Wir übernachteten in Kempen, gönnten uns ein kühler Bier am Marktplatz und hofften am nächsten Tag Cousine Gertrud anzutreffen. Wir hatten Glück, fanden das kleine Bauernhaus an der Landstraße nach Ostrowo und Gertrud ebenso verblüfft wie sprachlos. 30 Jahre sind doch eine lange Zeit. In den Jahren hatte sich viel verändert und die alte Dame inzwischen ihre deutsche Muttersprache gänzlich gegen die polnische getauscht. So blieben das Erkennen und die Kommunikation anfangs auf Zeichensprache und Bilder beschränkt. Erst die Tochter, die  etwas deutsch und englisch sprach, brach die Sprachbarrieren. Auf dem Rückweg besuchten wir das alte Schloss in Swinary / Weidenhof. Hier lebte Onkel Eduard und wir hatten 1979 wunderbare Ferien verbracht, Fasane gejagt und Elche beobachtet. Das ehrwürdige Gemäuer war indessen zur Ruine verkommen und die letzten Bewohner vor Jahren ausgezogen. Für das ehrwürdige Breslau, das Adolf Hitler 1944 zur Festung erklärte und durch die Gefechte im Januar 1945 65–80 Prozent aller Gebäude, davon 400 Baudenkmäler, verlor, fanden wir leider zu wenig Zeit. Doch die nächste Reise nach Polen ist auch eine weitere Erzählung wert.

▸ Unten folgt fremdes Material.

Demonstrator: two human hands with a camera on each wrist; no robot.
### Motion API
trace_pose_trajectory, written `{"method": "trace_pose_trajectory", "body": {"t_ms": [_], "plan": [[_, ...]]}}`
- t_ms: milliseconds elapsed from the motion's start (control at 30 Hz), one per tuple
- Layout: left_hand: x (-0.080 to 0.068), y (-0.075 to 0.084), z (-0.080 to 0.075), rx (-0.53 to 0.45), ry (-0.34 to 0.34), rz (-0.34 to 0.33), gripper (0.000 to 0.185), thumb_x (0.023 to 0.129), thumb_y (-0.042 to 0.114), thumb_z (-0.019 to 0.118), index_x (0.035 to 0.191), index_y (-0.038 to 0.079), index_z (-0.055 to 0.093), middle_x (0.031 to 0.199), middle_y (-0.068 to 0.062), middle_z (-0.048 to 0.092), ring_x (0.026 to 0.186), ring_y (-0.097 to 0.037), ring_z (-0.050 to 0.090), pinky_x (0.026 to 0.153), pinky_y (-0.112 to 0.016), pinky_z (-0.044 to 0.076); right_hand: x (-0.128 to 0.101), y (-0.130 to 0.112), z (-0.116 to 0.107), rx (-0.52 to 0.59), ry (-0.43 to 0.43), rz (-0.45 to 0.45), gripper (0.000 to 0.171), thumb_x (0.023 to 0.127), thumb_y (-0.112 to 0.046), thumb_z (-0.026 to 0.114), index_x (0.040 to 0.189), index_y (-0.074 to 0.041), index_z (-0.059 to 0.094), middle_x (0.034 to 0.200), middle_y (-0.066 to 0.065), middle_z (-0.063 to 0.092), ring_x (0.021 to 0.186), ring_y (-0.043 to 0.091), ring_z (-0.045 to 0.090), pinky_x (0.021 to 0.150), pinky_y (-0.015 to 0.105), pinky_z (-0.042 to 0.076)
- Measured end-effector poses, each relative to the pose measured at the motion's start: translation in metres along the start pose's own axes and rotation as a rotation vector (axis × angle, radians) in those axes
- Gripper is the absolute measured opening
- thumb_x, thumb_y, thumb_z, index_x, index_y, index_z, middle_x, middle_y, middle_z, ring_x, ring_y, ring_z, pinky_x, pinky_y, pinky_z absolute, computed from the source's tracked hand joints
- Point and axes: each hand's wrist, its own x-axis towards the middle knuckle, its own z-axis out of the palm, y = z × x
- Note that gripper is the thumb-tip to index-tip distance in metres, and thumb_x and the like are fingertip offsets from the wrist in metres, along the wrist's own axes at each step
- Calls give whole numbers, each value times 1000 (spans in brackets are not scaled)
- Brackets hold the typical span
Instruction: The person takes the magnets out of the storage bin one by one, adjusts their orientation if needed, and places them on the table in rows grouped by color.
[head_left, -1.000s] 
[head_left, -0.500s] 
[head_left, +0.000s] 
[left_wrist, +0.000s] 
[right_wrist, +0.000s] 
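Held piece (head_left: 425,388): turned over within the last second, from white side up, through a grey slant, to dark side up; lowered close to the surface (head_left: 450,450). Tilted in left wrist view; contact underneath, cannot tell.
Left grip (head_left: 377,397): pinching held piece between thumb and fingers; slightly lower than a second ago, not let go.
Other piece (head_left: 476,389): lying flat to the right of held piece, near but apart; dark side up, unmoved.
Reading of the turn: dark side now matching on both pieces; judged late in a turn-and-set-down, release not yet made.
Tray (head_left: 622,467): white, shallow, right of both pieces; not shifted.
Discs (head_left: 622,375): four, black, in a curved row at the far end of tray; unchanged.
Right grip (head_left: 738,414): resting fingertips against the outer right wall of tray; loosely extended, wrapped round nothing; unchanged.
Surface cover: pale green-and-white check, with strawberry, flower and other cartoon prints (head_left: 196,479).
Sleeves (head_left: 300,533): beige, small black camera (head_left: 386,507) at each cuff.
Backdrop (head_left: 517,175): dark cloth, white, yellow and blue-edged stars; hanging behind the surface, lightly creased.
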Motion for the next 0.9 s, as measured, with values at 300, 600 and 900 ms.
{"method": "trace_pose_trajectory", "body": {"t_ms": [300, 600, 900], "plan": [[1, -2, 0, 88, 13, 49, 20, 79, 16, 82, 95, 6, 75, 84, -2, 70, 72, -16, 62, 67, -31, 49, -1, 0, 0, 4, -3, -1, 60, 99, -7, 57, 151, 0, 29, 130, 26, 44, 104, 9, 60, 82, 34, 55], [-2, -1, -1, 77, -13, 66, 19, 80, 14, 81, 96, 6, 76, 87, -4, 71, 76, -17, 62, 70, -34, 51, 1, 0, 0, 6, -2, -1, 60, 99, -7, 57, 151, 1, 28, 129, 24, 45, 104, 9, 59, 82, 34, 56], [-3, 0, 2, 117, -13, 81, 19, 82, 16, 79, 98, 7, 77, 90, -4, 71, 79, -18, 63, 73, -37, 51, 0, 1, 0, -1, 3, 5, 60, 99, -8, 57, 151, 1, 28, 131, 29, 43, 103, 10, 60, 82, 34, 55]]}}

Dreifaltigkeitssäule vor der Stiftskirche zum Heiligen Kreuz und St. Bartholomäus

Die Kollegiatstiftskirche aus dem 13.Jahrhundert ist der zweitgrößte Sakrakbau auf der Breslauer Dominsel.

Zamek na Ostrowie Tumskim

Die ehemalige Burg auf der Dominsel diente zum Schutz der Kirchgebäude.

Feldkirche Bralin

Schlesien zeichnete sich über die Jahrhunderte durch seine ethnische und relogiöse Vielfalt aus. Noch heute weisen katholische und evangelische Kirchen auf die Gemeinsamkeiten hin.

Bralin

Das kleine Dorf in der niederschlesischen Ebene liegt an der Europastraße 67. die heute Prag mit Helsinki verbindet.

Skulptur in Sycow

Das ehemalige Groß Wartenberg überstand den Krieg ziemlich unbeschadet.